Apsara File Storage NAS (NAS) is activated. A NAS file system and a mount target are created. For more information, see Create a file system and Manage mount targets.

Create a cluster

Go to the Create Cluster page.

On the Create Cluster page, configure the parameters in the following steps:

Cluster Configuration

Basic Settings

Parameter	Example	Description
Region	China (Hangzhou)	The region where you want to create a cluster.
Network and Availability Zone	VPC: vpc-bp1opxu1zkhn00g** vSwitch: vsw-bp1ljgg5tjrs62n64**	The VPC in which your cluster is deployed and the vSwitch to which the cluster belongs. Note The nodes in the cluster use the IP addresses in the vSwitch. Make sure that the number of available IP addresses is greater than that of cluster nodes.
Security Group	Select Automatically create a normal security group.	A security group is used to manage the inbound and outbound traffic of nodes in a cluster. The system automatically creates rules for the security group that is automatically created to enable communication between the nodes in the cluster. Select the type of the security group that is automatically created based on your business requirements. For more information about the differences between basic and advanced security groups, see Basic security groups and advanced security groups.

Select a cluster type

This section describes how to create a public cloud cluster of Standard Edition. A cluster of this type consists of one management node and multiple compute nodes. You must select the type of the scheduler and configure the management node.
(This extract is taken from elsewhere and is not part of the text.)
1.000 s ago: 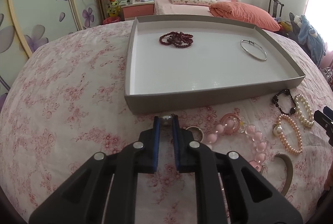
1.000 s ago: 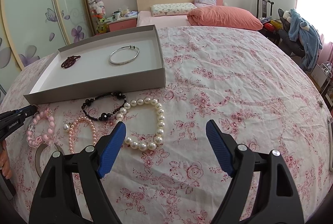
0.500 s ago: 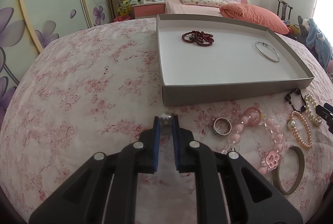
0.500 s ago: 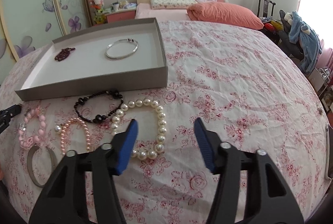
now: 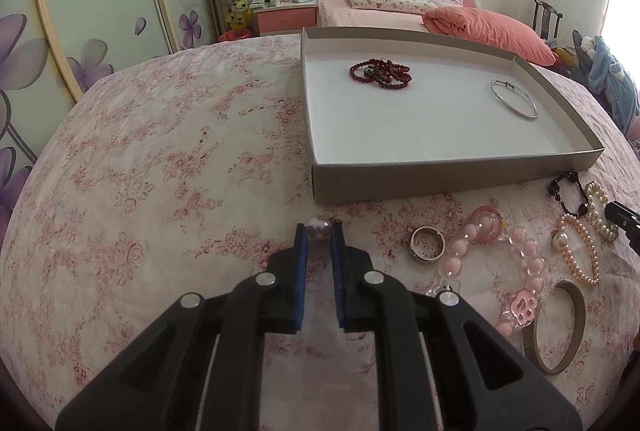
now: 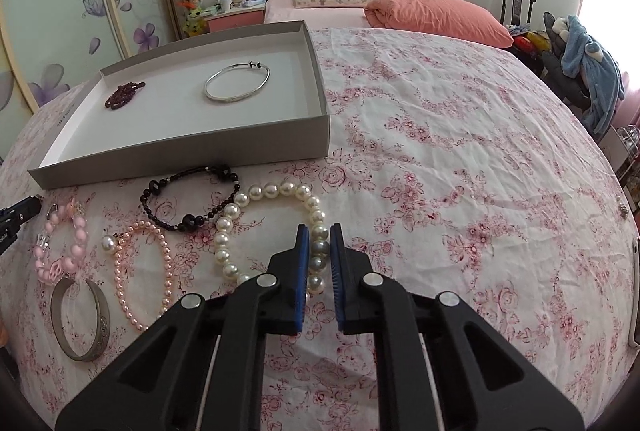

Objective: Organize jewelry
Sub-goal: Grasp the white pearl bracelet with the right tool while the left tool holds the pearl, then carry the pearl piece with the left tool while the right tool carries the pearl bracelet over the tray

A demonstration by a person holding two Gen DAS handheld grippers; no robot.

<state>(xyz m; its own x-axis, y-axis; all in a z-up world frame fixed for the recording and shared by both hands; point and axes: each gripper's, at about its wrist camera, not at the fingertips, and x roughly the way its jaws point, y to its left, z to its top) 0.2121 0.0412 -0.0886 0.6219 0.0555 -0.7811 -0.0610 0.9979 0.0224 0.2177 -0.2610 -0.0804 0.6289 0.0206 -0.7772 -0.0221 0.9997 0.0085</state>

Parameter	Example	Description
Series	Select Standard Edition.	The series of the cluster.
Deployment Mode	Select Public cloud cluster.	The deployment mode of the cluster.
Cluster Type	Select SLURM.	The scheduler type of the cluster. Common schedulers in HPC scenarios are supported. Examples: Slurm and OpenPBS.
Management node	Instance Family: General-purpose Type g6 Instance Type: ecs.g6.large Image: CentOS 7.6 64 bit Storage: System Disk40G ESSD PL0 Hyper-Threading: Enable	The ECS instance in which the scheduler and domain account service are deployed. Select appropriate configurations for the management node based on your business scenario and cluster size. Payment Details The billing method of the management node. For more information, see Instance types. Pay-as-you-go: You are charged based on the actual usage duration. Preemptible instances are not supported. Subscription: You are charged based on a monthly or yearly basis. Instance Type The instance specifications of the management node that you can select based on your business requirements. We recommend that you specify the instance specifications of the management node based on the number of compute nodes. If the number of compute nodes in the cluster is less than or equal to 100, we recommend that you select 16 or more vCPUs and 64 GiB or more of memory. If the number of compute nodes in the cluster is less than or equal to 500, we recommend that you select 32 or more vCPUs and 128 GiB or more of memory. If the number of compute nodes in the cluster is greater than 500, we recommend that you select 64 or more vCPUs and 256 or more GiB of memory. Image The image used to deploy the management node. Different images support different schedulers. The actual information that is displayed prevails. Storage The system disk specification of the management node and whether to attach a data disk to the management node. For more information about the disk type and performance level, see Disks. Hyper-Threading By default, Hyper-Threading is enabled. If your business requires better performance, you can disable Hyper-Threading.

Compute Node and Queue

Basic Settings

Parameter

Example

Description

Automatic queue scaling

Off

Specifies whether to enable Automatic queue scaling. After you turn on Automatic queue scaling, you can select Auto Grow and Auto Shrink based on your business requirements.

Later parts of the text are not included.